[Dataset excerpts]
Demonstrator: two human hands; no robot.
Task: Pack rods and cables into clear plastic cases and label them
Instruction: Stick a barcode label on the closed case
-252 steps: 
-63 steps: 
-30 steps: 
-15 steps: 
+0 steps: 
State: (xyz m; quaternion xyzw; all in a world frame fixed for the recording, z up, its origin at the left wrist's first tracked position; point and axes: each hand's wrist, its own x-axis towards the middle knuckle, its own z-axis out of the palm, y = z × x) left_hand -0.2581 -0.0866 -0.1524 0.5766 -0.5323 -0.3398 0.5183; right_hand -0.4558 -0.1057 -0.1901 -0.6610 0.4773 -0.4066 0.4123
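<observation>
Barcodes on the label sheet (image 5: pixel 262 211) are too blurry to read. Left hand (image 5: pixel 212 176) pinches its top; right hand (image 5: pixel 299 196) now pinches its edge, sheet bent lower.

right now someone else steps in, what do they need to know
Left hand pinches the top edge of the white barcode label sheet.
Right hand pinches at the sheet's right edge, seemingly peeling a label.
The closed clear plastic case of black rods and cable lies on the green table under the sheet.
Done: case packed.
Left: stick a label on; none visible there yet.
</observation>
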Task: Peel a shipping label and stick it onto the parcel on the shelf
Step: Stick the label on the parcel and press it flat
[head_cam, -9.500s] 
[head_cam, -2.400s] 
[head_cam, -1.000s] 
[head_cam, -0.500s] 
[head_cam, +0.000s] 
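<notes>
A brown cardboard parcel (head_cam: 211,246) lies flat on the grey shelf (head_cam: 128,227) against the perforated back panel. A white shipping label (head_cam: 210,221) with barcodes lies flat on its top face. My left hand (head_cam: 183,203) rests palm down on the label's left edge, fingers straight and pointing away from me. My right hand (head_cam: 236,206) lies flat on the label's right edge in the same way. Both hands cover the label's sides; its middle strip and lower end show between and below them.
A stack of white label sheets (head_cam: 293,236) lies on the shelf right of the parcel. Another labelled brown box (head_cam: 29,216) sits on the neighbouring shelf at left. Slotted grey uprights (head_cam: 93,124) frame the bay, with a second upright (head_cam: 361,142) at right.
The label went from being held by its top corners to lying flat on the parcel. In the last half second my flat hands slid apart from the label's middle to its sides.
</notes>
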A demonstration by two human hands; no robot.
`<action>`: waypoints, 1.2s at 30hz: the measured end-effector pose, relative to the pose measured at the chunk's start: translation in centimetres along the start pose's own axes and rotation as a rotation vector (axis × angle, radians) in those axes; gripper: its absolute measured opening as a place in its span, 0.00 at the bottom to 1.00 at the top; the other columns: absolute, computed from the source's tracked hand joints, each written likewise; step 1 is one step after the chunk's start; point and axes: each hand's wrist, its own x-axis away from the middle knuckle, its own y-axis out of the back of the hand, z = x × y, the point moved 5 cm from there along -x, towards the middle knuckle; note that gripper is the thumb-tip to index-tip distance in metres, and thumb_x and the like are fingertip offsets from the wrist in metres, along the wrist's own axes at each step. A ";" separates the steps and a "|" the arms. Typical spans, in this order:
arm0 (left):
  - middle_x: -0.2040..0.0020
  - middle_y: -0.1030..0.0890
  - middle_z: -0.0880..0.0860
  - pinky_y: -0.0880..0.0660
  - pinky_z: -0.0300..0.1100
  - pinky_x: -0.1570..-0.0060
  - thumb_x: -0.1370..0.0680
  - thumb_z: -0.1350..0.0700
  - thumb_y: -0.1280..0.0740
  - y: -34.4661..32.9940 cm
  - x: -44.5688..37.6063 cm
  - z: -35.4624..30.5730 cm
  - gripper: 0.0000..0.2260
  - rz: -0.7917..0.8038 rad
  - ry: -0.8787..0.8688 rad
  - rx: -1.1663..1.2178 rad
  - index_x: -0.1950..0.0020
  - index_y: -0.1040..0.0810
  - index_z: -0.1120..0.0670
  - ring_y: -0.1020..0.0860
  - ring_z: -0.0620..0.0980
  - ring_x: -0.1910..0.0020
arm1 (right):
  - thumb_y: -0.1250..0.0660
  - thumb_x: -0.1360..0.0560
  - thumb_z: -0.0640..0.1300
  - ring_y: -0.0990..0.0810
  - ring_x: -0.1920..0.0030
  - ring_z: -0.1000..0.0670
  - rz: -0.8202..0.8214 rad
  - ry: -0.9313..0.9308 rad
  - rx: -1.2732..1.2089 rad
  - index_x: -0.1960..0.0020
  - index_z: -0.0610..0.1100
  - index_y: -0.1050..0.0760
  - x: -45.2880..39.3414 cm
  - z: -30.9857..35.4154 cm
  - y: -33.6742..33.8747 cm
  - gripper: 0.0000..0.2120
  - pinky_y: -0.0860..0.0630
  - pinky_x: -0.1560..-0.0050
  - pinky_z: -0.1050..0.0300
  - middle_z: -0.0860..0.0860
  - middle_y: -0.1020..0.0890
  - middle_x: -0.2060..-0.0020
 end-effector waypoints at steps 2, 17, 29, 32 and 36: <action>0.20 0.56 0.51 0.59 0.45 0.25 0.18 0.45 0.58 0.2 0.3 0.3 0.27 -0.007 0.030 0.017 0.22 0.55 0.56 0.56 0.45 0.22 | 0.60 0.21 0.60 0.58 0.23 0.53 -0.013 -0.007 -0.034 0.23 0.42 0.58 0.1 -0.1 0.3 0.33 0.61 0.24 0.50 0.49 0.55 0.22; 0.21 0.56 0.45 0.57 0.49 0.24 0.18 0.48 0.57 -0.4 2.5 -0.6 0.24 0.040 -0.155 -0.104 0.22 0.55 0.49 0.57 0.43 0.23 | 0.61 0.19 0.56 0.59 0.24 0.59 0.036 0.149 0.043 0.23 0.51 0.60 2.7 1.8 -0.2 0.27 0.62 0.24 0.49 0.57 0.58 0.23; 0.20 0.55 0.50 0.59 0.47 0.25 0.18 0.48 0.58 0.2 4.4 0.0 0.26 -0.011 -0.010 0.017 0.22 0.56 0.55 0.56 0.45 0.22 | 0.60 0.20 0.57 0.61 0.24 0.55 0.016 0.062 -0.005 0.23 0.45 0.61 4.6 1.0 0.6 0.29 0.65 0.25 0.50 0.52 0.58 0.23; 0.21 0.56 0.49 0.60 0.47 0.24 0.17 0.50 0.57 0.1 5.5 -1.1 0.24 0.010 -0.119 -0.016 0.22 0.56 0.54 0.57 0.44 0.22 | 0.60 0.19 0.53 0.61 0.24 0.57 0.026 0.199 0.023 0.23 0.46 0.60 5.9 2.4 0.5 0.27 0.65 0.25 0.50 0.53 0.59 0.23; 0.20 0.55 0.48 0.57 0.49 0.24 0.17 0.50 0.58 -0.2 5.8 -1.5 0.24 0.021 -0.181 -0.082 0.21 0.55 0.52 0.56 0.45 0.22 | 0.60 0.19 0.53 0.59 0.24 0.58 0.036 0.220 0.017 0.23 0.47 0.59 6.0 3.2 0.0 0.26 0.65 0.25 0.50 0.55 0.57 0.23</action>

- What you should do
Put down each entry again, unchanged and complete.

- Task result
Demonstrator: two human hands; no robot.
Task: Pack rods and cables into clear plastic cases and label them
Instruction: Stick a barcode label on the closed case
-252 steps: 
-63 steps: 
-30 steps: 
-15 steps: 
+0 steps: 
State: (xyz m; quaternion xyzw; all in a world frame fixed for the recording, z up, its origin at the left wrist's first tracked position; point and axes: each hand's wrist, its own x-axis towards the middle knuckle, its own z-axis out of the palm, y = z × x) left_hand -0.2581 -0.0866 -0.1524 0.5766 -0.5323 -0.3398 0.5183; right_hand -0.4558 -0.1057 -0.1901 -0.6610 0.4773 -0.4066 0.4123
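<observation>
Barcodes on the label sheet (image 5: pixel 262 211) are too blurry to read. Left hand (image 5: pixel 212 176) pinches its top; right hand (image 5: pixel 299 196) now pinches its edge, sheet bent lower.

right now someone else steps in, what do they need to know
Left hand pinches the top edge of the white barcode label sheet.
Right hand pinches at the sheet's right edge, seemingly peeling a label.
The closed clear plastic case of black rods and cable lies on the green table under the sheet.
Done: case packed.
Left: stick a label on; none visible there yet.
</observation>
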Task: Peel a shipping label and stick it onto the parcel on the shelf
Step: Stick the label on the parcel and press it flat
[head_cam, -9.500s] 
[head_cam, -2.400s] 
[head_cam, -1.000s] 
[head_cam, -0.500s] 
[head_cam, +0.000s] 
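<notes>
A brown cardboard parcel (head_cam: 211,246) lies flat on the grey shelf (head_cam: 128,227) against the perforated back panel. A white shipping label (head_cam: 210,221) with barcodes lies flat on its top face. My left hand (head_cam: 183,203) rests palm down on the label's left edge, fingers straight and pointing away from me. My right hand (head_cam: 236,206) lies flat on the label's right edge in the same way. Both hands cover the label's sides; its middle strip and lower end show between and below them.
A stack of white label sheets (head_cam: 293,236) lies on the shelf right of the parcel. Another labelled brown box (head_cam: 29,216) sits on the neighbouring shelf at left. Slotted grey uprights (head_cam: 93,124) frame the bay, with a second upright (head_cam: 361,142) at right.
The label went from being held by its top corners to lying flat on the parcel. In the last half second my flat hands slid apart from the label's middle to its sides.
</notes>
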A demonstration by two human hands; no robot.
`<action>`: waypoints, 1.2s at 30hz: the measured end-effector pose, relative to the pose measured at the chunk's start: translation in centimetres along the start pose's own axes and rotation as a rotation vector (axis × angle, radians) in those axes; gripper: its absolute measured opening as a place in its span, 0.00 at the bottom to 1.00 at the top; the other columns: absolute, computed from the source's tracked hand joints, each written likewise; step 1 is one step after the chunk's start; point and axes: each hand's wrist, its own x-axis away from the middle knuckle, its own y-axis out of the back of the hand, z = x × y, the point moved 5 cm from there along -x, towards the middle knuckle; note that gripper is the thumb-tip to index-tip distance in metres, and thumb_x and the like are fingertip offsets from the wrist in metres, along the wrist's own axes at each step. A ";" separates the steps and a "|" the arms. Typical spans, in this order:
arm0 (left):
  - middle_x: -0.2040..0.0020
  - middle_y: -0.1030..0.0890
  - middle_z: -0.0880..0.0860
  - pinky_y: -0.0880..0.0660
  - pinky_z: -0.0300..0.1100
  - pinky_x: -0.1570..-0.0060
  - thumb_x: -0.1370..0.0680
  - thumb_z: -0.1350..0.0700
  - thumb_y: -0.1280..0.0740
  - y: -34.4661..32.9940 cm
  - x: -44.5688..37.6063 cm
  - z: -35.4624..30.5730 cm
  - gripper: 0.0000..0.2260
  - rz: -0.7917..0.8038 rad
  - ry: -0.8787..0.8688 rad
  - rx: -1.1663..1.2178 rad
  - index_x: -0.1950..0.0020
  - index_y: -0.1040..0.0810
  - index_z: -0.1120..0.0670
  - ring_y: -0.1020..0.0860
  - ring_z: -0.0620..0.0980
  - ring_x: -0.1910..0.0020
arm1 (right):
  - thumb_y: -0.1250..0.0660
  - thumb_x: -0.1360..0.0560
  - thumb_z: -0.0640..0.1300
  - ring_y: -0.0990..0.0810
  - ring_x: -0.1920..0.0030
  - ring_z: -0.1000..0.0670
  - rz: -0.8202..0.8214 rad
  - ry: -0.9313..0.9308 rad
  - rx: -1.2732..1.2089 rad
  - index_x: -0.1960..0.0020
  - index_z: -0.0610..0.1100
  - index_y: -0.1050..0.0760
  - x: -45.2880..39.3414 cm
  - z: -30.9857..35.4154 cm
  - y: -33.6742..33.8747 cm
  - gripper: 0.0000..0.2120
  - pinky_y: -0.0860..0.0630
  - pinky_x: -0.1560..-0.0050
  - pinky_z: -0.1050..0.0300
  - middle_z: -0.0860..0.0860
  - middle_y: -0.1020..0.0890
  - middle_x: -0.2060..-0.0020
 end-effector waypoints at steps 2, 17, 29, 32 and 36: <action>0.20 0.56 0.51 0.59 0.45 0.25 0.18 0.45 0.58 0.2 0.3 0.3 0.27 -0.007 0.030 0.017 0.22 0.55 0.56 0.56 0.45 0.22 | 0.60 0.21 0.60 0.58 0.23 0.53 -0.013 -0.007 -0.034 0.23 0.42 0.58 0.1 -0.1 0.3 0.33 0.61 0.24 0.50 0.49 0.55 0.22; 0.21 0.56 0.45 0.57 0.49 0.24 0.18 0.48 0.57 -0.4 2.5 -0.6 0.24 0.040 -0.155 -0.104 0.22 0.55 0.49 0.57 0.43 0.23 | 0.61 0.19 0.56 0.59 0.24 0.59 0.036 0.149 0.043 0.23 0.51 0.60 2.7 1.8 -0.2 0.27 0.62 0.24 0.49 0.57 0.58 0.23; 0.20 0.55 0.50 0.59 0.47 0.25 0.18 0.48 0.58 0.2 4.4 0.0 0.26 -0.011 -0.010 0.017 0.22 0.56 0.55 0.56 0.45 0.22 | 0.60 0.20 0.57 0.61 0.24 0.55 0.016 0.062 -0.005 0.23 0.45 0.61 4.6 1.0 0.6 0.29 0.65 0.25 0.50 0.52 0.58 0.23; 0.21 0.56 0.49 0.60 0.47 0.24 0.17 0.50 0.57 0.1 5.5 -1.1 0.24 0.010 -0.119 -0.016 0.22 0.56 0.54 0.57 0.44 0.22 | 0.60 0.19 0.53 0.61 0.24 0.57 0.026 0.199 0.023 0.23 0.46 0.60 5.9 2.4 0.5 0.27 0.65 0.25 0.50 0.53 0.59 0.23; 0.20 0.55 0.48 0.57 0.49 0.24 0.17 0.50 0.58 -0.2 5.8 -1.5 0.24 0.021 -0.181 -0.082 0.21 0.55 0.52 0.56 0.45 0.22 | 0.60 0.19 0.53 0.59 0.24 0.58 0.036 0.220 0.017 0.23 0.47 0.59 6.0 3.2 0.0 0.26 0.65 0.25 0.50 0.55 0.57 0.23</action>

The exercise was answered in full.